= Beginning of Section =

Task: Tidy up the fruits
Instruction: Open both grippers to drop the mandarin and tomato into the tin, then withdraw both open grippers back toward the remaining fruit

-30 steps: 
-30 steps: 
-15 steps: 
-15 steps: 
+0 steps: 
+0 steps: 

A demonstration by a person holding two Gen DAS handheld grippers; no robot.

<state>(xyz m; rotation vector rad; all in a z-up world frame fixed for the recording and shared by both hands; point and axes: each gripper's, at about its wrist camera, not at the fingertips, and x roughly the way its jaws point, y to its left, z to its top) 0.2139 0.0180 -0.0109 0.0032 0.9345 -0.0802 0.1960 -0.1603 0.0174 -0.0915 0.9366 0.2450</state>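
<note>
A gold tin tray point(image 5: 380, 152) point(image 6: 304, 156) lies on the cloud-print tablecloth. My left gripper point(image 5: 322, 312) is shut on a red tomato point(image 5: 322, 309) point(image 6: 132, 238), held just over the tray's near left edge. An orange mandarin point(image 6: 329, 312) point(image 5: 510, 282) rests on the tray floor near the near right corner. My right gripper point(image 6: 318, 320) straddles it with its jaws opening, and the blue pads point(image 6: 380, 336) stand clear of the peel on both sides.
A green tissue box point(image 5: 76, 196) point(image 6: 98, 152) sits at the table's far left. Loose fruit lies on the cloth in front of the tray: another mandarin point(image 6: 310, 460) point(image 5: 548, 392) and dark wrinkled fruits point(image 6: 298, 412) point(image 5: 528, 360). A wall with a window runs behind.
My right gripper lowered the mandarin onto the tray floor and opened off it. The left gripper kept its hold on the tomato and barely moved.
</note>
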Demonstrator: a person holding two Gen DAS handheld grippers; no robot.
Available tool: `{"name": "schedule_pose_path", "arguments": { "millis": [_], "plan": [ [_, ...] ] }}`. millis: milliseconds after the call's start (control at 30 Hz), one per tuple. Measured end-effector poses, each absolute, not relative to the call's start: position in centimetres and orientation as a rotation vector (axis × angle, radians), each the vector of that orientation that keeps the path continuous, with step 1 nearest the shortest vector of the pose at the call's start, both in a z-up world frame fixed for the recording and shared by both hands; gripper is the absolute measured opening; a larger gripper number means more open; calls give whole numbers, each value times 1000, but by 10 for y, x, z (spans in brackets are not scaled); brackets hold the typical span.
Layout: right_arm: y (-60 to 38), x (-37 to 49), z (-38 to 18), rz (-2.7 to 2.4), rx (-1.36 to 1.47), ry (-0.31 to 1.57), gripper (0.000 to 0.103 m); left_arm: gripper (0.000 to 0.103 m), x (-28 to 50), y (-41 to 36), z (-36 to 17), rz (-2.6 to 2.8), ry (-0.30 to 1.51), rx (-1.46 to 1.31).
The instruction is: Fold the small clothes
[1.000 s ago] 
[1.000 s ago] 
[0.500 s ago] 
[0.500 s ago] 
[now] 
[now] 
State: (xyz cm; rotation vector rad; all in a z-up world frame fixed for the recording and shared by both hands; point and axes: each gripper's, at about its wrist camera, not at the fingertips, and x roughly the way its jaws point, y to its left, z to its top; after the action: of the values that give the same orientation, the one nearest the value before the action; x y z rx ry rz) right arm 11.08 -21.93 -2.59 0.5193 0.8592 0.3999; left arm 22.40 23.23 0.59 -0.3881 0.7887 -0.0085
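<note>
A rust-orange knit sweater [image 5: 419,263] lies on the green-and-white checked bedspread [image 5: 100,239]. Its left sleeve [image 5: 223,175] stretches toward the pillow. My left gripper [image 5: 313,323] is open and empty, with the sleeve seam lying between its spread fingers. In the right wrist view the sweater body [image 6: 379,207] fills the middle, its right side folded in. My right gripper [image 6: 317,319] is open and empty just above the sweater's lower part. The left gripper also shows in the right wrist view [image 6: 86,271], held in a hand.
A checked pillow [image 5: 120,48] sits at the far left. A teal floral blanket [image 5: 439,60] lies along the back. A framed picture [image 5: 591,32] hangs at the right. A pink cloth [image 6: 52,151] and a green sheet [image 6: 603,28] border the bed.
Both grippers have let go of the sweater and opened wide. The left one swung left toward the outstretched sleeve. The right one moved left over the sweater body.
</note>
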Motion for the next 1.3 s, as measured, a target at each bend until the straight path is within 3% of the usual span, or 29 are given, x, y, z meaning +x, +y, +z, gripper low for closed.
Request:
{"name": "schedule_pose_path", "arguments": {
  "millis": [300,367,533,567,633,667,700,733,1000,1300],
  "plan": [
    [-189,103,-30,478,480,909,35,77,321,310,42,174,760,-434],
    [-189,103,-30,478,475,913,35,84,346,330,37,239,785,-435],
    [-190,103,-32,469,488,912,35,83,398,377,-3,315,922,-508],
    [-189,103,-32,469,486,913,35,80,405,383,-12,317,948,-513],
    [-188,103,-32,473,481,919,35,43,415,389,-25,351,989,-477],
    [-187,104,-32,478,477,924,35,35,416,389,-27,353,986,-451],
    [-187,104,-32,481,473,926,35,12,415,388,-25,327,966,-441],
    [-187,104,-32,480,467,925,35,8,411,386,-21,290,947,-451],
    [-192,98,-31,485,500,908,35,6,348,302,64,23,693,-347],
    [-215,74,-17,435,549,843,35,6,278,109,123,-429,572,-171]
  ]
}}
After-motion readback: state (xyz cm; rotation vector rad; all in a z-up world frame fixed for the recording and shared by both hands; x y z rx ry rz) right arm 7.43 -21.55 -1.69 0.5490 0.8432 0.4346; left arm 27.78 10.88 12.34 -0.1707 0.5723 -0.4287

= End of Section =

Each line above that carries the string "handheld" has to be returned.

**Written answer:**
A demonstration by a person holding two Gen DAS handheld grippers; no robot.
Demonstrator: a person holding two Gen DAS handheld grippers; no robot.

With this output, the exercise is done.